(Records from a data source)
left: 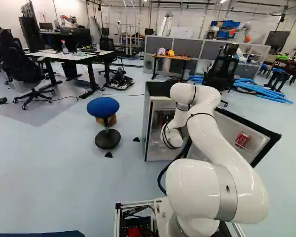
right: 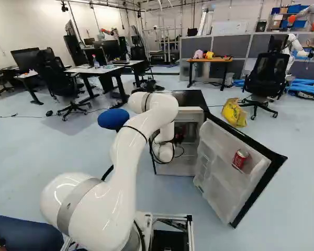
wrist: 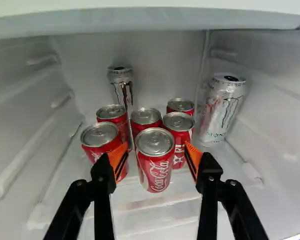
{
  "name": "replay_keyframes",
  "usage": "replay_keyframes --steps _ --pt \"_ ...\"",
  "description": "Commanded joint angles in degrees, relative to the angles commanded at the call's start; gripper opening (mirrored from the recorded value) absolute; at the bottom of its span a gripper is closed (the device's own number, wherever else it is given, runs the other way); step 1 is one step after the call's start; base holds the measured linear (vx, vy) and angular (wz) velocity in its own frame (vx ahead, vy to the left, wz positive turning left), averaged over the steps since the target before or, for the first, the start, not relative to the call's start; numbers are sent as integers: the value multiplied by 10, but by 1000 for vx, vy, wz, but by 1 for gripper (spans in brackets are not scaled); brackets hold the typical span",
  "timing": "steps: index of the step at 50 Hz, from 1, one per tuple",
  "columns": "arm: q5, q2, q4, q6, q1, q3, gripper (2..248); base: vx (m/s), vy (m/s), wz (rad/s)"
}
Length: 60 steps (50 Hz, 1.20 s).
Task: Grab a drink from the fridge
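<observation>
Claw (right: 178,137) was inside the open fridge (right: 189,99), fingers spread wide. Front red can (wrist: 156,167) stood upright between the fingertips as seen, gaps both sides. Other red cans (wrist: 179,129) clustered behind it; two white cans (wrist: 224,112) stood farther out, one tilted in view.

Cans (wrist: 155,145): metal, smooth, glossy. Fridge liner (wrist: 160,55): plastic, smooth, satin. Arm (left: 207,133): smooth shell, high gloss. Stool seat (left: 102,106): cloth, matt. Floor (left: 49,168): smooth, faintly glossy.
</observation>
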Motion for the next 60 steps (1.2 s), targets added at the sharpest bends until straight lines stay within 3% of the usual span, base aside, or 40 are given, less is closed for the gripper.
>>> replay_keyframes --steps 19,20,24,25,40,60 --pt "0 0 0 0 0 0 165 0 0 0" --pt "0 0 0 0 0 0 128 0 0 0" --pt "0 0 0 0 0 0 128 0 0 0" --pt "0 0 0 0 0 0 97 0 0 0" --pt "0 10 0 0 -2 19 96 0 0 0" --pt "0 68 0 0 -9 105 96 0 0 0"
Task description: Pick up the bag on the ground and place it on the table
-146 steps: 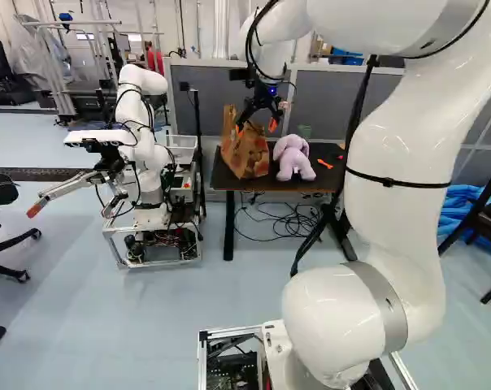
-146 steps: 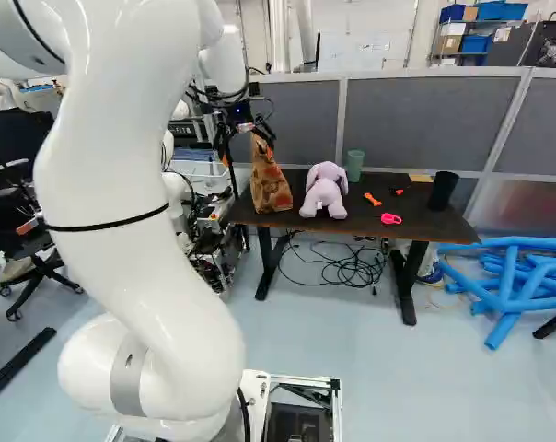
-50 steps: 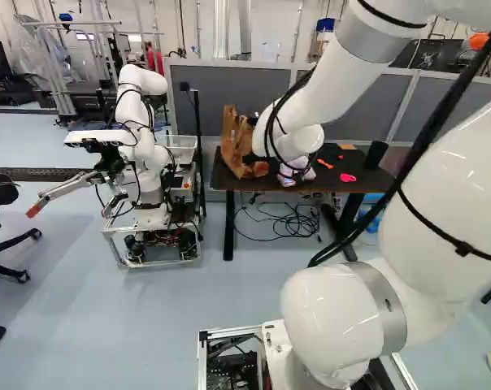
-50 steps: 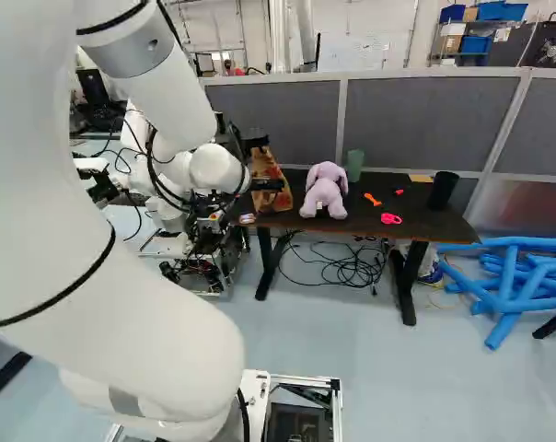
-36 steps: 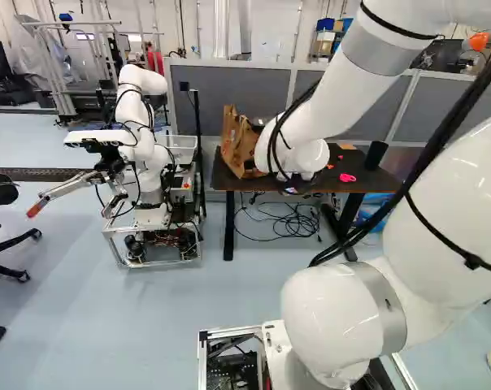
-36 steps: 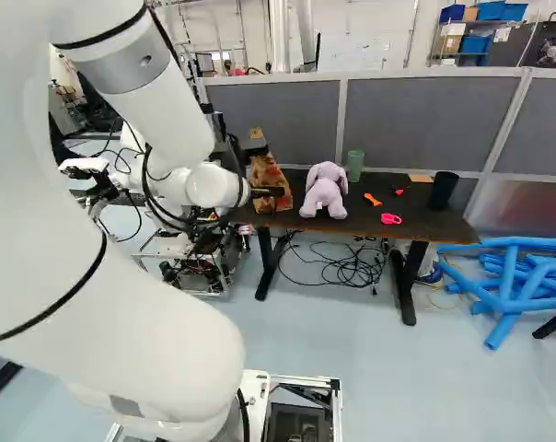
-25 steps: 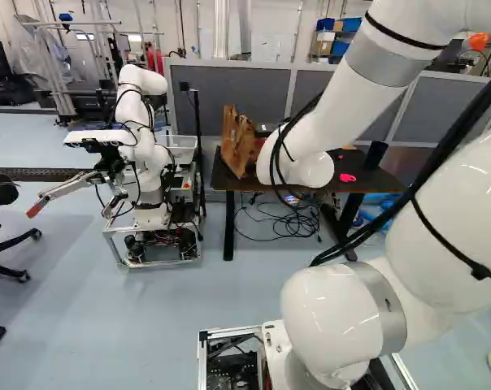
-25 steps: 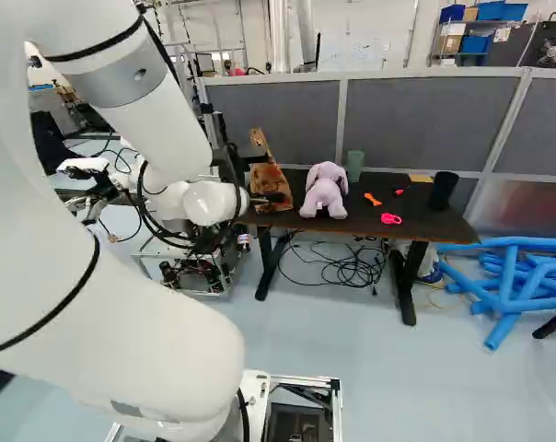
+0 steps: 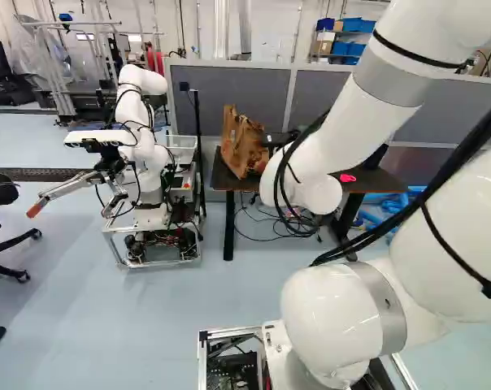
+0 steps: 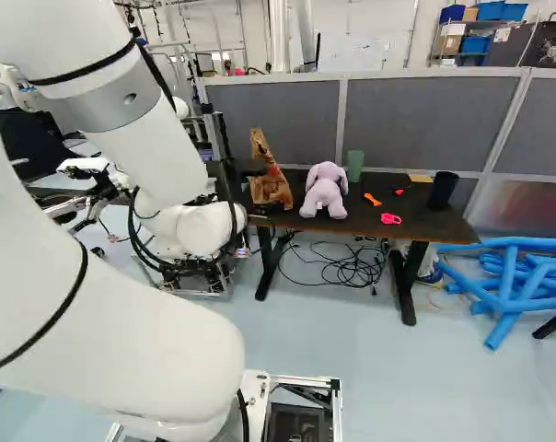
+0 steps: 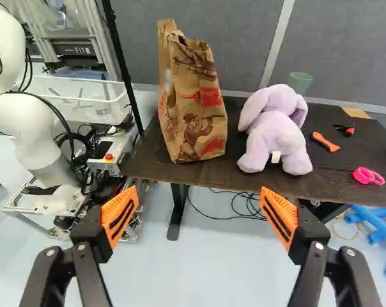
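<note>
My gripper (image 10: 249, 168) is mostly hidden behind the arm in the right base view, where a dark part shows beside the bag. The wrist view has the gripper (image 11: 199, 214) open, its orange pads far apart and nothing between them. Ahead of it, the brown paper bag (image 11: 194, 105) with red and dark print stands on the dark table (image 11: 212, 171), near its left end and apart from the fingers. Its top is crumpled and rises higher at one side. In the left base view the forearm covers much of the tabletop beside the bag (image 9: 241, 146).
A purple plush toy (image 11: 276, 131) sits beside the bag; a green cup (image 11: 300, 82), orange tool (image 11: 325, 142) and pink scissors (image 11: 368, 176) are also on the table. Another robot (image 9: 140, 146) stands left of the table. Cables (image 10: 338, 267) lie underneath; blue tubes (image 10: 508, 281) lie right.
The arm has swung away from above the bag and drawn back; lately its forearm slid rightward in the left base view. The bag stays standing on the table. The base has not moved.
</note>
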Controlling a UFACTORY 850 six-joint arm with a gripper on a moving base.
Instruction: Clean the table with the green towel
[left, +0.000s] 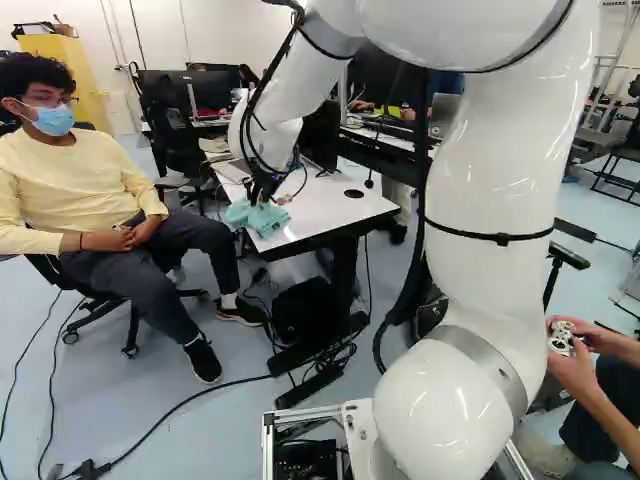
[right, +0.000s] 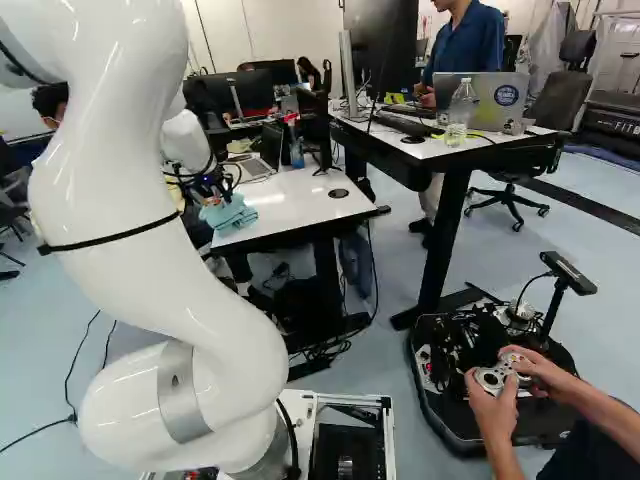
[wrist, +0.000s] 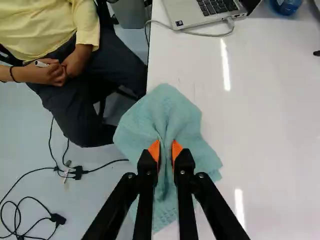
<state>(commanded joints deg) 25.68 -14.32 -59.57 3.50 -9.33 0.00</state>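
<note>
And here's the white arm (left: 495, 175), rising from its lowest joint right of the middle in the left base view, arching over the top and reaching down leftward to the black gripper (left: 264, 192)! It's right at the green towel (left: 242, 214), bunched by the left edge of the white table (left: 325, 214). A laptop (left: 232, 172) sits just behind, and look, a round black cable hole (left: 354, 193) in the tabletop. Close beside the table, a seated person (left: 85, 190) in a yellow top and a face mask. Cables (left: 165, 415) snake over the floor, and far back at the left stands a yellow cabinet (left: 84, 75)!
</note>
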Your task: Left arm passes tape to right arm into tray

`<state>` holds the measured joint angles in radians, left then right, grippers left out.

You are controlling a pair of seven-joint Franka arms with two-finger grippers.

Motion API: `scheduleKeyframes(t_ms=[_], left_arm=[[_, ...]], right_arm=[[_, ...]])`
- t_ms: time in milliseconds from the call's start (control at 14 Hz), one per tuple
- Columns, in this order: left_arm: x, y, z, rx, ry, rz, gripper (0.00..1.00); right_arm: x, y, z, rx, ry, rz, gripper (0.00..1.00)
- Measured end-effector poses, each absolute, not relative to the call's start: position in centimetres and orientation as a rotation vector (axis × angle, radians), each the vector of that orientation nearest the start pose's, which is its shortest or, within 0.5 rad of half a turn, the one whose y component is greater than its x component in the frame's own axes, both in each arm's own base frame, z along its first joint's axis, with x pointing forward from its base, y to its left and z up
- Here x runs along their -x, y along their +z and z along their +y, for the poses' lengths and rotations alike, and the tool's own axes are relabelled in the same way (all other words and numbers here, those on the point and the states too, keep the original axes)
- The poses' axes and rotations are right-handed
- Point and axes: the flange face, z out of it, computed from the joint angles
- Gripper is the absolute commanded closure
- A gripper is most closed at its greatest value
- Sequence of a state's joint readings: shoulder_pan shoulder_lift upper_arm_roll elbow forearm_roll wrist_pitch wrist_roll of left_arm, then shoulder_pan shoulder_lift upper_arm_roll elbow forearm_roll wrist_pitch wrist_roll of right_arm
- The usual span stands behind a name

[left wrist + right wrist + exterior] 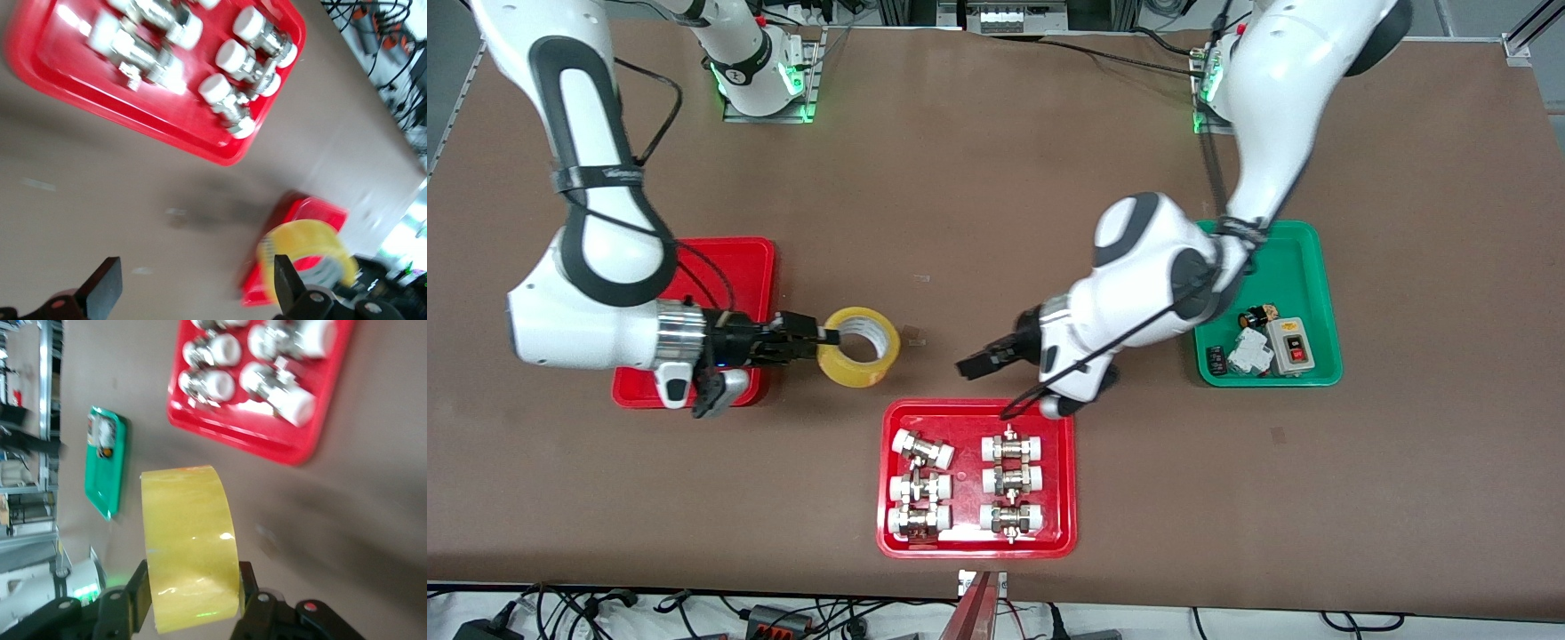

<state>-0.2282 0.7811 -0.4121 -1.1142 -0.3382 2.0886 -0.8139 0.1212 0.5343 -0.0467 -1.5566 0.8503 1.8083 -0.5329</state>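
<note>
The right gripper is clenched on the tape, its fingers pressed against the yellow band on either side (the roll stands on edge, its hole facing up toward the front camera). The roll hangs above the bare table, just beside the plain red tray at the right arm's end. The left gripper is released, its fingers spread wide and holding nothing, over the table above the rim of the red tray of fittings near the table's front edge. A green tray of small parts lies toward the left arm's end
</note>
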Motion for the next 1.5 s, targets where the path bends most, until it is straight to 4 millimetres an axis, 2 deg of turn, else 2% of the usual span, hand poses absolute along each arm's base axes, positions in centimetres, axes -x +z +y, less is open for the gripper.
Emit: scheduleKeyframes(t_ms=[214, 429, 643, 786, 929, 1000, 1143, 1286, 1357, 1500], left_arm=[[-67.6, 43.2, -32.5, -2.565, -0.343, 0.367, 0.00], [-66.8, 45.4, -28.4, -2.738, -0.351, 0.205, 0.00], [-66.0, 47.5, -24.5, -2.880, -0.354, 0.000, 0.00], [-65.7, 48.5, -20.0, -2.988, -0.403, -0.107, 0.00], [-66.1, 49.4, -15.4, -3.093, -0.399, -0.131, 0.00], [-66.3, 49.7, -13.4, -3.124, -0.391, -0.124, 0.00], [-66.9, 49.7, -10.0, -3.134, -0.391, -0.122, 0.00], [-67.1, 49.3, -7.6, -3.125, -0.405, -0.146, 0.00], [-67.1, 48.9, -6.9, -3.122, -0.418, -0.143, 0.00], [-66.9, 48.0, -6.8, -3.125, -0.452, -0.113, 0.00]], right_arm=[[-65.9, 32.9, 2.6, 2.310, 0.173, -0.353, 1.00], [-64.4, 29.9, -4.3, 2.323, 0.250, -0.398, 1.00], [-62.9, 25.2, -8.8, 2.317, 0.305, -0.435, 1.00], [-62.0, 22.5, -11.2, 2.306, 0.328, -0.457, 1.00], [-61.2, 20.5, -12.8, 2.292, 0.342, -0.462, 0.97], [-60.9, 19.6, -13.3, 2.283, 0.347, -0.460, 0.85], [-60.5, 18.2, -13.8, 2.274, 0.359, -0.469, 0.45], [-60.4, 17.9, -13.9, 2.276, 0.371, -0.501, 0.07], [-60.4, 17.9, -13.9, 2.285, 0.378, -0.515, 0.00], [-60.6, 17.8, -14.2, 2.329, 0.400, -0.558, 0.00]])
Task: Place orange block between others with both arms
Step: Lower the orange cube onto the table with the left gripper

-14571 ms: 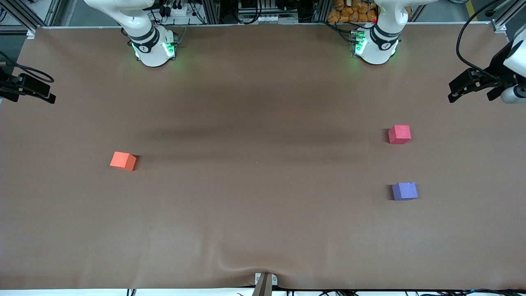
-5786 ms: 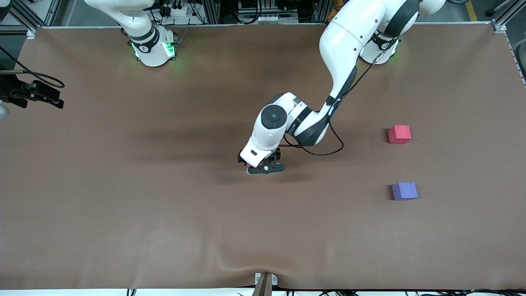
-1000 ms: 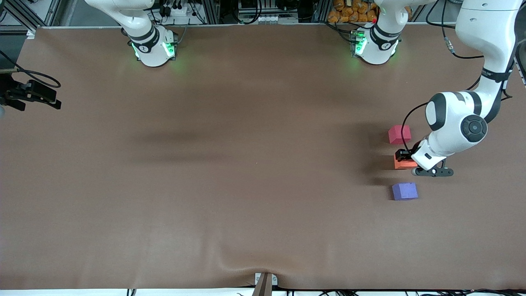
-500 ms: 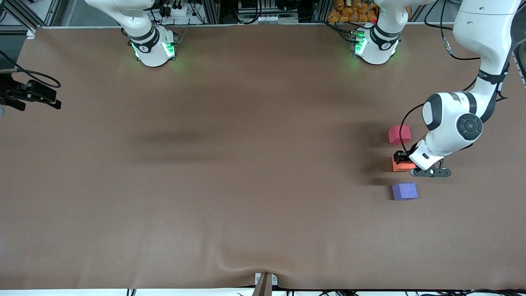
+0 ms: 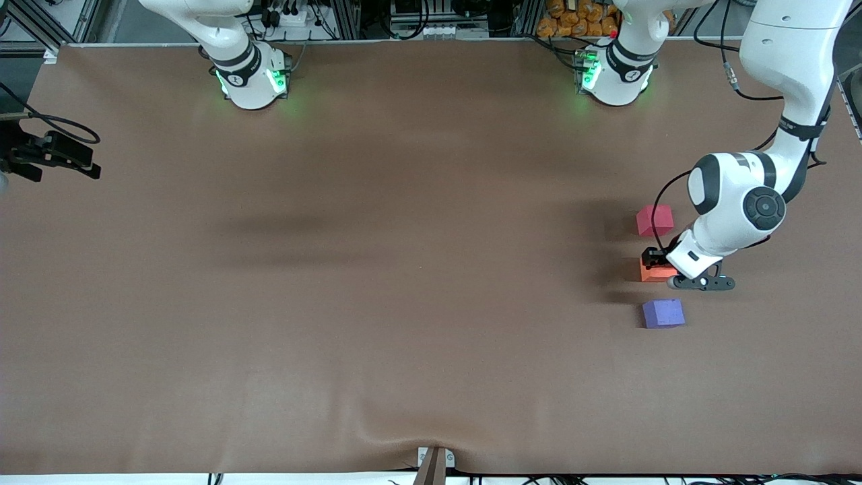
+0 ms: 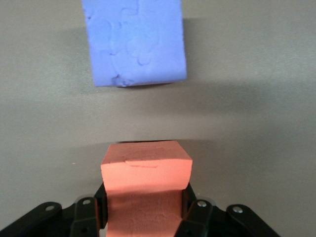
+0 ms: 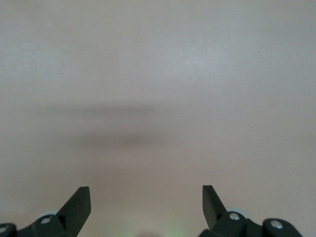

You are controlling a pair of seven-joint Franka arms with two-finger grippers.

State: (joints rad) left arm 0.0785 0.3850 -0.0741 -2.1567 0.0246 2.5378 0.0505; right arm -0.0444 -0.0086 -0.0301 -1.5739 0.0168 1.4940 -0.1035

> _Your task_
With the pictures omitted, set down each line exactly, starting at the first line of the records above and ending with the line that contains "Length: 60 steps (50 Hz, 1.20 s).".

> _Response area_
left: 
right: 
wrist: 
{
  "name": "replay_keyframes",
  "usage": "replay_keyframes --steps _ --pt \"_ ...\"",
  "description": "Commanded joint angles in degrees, relative to the angles commanded at the call's start; gripper opening (mirrored from the recorded value) absolute; at the bottom of its span a gripper is closed (the device's own number, wherever else it is given, runs the other way); step 1 is one step after the call's start; base holds the measured linear (vx, vy) and angular (wz) velocity in its own frame (vx ahead, vy to the left, wz positive turning left), averaged over the steps since the target before or, for the first, the start, not relative to the call's start; numbers are sent as integers: the value multiplied by 10, but by 1000 for vx, vy, wz, but by 1 for gripper (spans in brackets are not scaled); brackets hold the typical span",
  "timing": "steps: index of the step at 50 Hz, from 1, one per tuple",
  "columns": "arm: q5, q2, q4, q6, q1, q3, gripper (2..248); base: vx (m/s), vy (m/s), wz (rad/s)"
}
Length: 60 steps (50 Hz, 1.20 s).

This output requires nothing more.